## BRIEF:
How many lines in the entries below contain "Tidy"? Answer with the number only.

## PROVIDED DATA:

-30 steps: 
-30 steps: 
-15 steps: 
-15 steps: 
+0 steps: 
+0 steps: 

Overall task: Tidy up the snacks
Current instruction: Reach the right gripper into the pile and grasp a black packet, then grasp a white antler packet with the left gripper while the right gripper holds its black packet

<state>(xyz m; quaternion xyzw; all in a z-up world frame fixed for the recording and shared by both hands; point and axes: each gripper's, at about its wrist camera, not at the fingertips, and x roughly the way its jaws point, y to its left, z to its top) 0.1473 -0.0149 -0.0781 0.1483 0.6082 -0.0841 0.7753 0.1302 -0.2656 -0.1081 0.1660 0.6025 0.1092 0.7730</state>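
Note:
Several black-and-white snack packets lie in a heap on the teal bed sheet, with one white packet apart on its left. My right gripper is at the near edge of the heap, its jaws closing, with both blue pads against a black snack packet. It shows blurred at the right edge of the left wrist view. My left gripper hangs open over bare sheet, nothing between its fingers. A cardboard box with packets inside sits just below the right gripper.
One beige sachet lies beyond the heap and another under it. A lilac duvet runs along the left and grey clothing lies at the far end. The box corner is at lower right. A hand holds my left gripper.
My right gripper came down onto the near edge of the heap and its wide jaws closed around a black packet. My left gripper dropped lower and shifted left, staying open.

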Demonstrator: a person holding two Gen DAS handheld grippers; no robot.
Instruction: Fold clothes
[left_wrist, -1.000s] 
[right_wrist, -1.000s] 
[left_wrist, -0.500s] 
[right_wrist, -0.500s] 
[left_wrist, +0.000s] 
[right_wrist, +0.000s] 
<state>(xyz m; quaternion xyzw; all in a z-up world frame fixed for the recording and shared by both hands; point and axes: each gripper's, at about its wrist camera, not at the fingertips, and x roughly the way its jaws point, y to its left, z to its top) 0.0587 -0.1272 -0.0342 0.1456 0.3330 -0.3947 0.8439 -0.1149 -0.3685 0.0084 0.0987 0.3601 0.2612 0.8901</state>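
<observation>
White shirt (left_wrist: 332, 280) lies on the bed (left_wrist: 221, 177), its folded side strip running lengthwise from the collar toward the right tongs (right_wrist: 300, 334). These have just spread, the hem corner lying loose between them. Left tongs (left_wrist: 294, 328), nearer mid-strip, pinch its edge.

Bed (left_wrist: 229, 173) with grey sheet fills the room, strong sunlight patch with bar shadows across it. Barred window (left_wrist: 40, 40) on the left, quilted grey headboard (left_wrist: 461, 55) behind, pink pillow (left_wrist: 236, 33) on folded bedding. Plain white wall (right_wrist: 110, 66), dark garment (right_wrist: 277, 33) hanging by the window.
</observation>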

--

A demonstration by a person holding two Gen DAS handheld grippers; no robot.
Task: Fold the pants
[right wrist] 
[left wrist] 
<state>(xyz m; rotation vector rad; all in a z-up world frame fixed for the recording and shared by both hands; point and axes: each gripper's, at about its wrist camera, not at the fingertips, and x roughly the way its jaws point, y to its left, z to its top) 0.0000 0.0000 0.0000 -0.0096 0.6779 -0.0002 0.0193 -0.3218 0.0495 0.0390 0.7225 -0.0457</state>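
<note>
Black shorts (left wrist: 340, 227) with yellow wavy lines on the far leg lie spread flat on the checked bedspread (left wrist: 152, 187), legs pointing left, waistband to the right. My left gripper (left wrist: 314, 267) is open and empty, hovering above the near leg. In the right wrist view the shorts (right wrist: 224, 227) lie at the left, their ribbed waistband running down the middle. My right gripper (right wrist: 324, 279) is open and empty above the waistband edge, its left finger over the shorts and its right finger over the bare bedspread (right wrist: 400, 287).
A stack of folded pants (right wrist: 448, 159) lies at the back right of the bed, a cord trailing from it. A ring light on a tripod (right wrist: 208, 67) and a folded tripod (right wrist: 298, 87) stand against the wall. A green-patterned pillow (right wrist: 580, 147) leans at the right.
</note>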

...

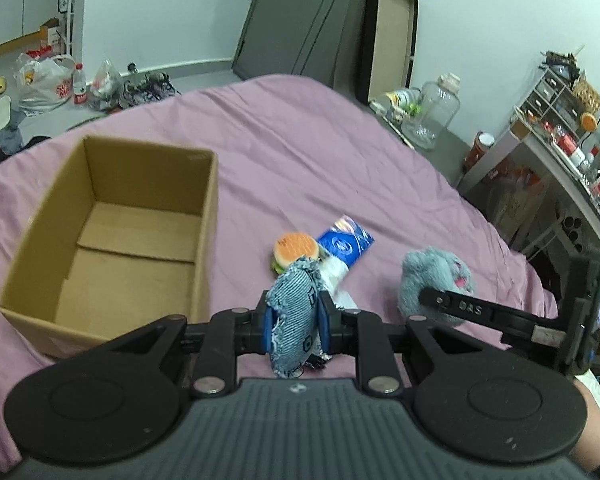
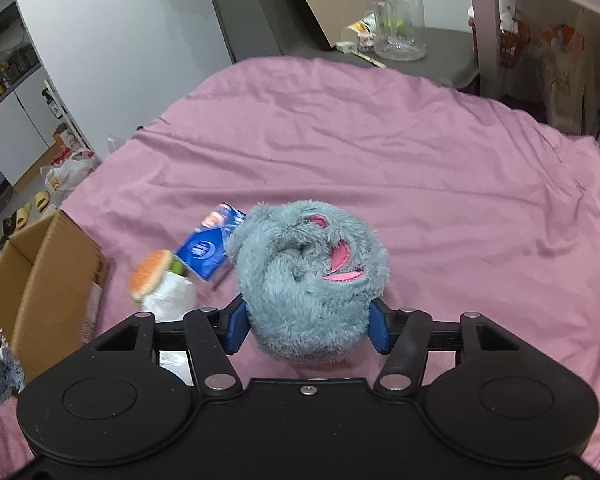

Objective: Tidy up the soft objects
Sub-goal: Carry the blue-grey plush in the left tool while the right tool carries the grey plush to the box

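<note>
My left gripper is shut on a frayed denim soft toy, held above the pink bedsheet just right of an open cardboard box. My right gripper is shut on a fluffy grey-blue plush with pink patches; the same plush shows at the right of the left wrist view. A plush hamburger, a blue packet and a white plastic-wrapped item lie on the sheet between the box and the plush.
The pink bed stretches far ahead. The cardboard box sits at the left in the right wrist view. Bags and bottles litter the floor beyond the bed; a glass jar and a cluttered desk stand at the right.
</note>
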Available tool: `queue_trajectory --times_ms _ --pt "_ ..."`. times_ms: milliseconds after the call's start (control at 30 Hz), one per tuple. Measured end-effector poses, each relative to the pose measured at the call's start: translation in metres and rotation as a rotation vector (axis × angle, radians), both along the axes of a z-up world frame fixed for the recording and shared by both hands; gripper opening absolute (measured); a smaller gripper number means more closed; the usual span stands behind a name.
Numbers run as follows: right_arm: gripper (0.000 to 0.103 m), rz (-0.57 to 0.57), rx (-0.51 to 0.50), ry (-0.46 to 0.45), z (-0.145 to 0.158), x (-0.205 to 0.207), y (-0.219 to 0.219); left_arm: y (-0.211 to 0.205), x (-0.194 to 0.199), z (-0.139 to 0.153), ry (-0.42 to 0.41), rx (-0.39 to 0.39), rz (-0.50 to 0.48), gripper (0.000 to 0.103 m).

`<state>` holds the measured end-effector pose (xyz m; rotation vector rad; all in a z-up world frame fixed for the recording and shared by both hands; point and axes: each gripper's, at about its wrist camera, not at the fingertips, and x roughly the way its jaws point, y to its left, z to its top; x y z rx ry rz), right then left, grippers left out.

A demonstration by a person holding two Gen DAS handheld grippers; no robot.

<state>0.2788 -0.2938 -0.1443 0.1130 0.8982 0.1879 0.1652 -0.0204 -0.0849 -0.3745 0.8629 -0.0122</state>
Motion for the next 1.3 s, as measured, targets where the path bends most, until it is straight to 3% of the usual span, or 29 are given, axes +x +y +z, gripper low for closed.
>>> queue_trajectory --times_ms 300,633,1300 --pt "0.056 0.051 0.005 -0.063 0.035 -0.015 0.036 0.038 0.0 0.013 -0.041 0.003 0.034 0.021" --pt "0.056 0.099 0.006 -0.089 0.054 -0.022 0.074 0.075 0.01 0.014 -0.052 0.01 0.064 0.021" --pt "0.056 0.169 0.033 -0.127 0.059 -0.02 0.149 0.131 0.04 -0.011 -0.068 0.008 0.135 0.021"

## WRITTEN RESPONSE:
2